### The task
Your task is to retype each line of the data below exactly.

### Given information
============================================================
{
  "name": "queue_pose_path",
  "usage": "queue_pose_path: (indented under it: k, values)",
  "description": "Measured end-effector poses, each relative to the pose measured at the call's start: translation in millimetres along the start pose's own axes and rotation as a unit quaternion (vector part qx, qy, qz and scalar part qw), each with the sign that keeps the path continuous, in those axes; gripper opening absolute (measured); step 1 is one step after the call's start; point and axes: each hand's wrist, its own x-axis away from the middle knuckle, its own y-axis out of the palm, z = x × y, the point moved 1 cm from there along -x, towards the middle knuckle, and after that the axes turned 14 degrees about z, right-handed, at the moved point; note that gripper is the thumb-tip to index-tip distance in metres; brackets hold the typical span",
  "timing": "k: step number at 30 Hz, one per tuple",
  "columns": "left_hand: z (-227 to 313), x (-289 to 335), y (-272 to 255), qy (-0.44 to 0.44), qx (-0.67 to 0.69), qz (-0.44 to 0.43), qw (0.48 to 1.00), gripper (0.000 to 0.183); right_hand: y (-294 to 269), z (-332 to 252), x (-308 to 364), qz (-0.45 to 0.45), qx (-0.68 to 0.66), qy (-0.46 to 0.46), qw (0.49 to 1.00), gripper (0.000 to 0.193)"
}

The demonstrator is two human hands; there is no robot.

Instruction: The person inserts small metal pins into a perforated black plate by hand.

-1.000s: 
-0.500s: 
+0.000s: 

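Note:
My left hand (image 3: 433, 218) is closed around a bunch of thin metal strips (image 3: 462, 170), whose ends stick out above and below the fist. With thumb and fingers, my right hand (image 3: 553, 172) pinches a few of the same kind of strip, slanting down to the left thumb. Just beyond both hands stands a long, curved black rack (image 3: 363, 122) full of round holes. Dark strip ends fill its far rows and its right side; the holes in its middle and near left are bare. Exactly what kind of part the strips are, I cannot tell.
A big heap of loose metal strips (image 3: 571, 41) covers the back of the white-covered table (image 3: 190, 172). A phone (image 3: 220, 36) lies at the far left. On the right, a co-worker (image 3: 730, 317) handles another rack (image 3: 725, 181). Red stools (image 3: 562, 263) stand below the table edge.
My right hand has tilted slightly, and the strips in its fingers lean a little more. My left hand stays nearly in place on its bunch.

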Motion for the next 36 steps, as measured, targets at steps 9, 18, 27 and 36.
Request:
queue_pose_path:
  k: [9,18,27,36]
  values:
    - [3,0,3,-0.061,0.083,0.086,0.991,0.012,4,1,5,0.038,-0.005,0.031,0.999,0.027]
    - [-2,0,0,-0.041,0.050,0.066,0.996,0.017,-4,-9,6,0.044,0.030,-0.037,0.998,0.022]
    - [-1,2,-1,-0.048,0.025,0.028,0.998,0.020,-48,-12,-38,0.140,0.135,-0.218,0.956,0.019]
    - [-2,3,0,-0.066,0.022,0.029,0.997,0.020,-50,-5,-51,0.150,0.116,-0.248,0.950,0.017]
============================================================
### Exercise solution
{
  "name": "queue_pose_path",
  "usage": "queue_pose_path: (indented under it: k, values)",
  "description": "Measured end-effector poses, each relative to the pose measured at the call's start: translation in millimetres along the start pose's own axes and rotation as a unit quaternion (vector part qx, qy, qz and scalar part qw), each with the sign that keeps the path continuous, in those axes; gripper opening absolute (measured); step 1 is one step after the call's start; point and axes: each hand's wrist, its own x-axis away from the middle knuckle, its own y-axis out of the palm, z = x × y, the point moved 1 cm from there along -x, towards the middle knuckle, and after that the axes turned 14 degrees about z, right-handed, at the moved point; note that gripper is the thumb-tip to index-tip distance in metres; brackets hold the typical span",
  "timing": "k: step number at 30 Hz, one per tuple",
  "columns": "left_hand: z (-227 to 313), x (-289 to 335), y (-272 to 255), qy (-0.44 to 0.44), qx (-0.67 to 0.69), qz (-0.44 to 0.43), qw (0.48 to 1.00), gripper (0.000 to 0.183); right_hand: y (-294 to 269), z (-332 to 252), x (-308 to 364), qz (-0.45 to 0.45), qx (-0.68 to 0.66), qy (-0.46 to 0.46), qw (0.49 to 1.00), gripper (0.000 to 0.193)"
}

The demonstrator is two human hands; there is no robot.

Instruction: The person inserts small metal pins into a perforated black plate by hand.

-1.000s: 
-0.500s: 
+0.000s: 

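Note:
My left hand (image 3: 433, 218) is closed around a bunch of thin metal strips (image 3: 462, 170), whose ends stick out above and below the fist. With thumb and fingers, my right hand (image 3: 553, 172) pinches a few of the same kind of strip, slanting down to the left thumb. Just beyond both hands stands a long, curved black rack (image 3: 363, 122) full of round holes. Dark strip ends fill its far rows and its right side; the holes in its middle and near left are bare. Exactly what kind of part the strips are, I cannot tell.
A big heap of loose metal strips (image 3: 571, 41) covers the back of the white-covered table (image 3: 190, 172). A phone (image 3: 220, 36) lies at the far left. On the right, a co-worker (image 3: 730, 317) handles another rack (image 3: 725, 181). Red stools (image 3: 562, 263) stand below the table edge.
My right hand has tilted slightly, and the strips in its fingers lean a little more. My left hand stays nearly in place on its bunch.
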
Motion for the next 36 steps, as measured, targets at steps 9, 18, 27 and 36.
Request:
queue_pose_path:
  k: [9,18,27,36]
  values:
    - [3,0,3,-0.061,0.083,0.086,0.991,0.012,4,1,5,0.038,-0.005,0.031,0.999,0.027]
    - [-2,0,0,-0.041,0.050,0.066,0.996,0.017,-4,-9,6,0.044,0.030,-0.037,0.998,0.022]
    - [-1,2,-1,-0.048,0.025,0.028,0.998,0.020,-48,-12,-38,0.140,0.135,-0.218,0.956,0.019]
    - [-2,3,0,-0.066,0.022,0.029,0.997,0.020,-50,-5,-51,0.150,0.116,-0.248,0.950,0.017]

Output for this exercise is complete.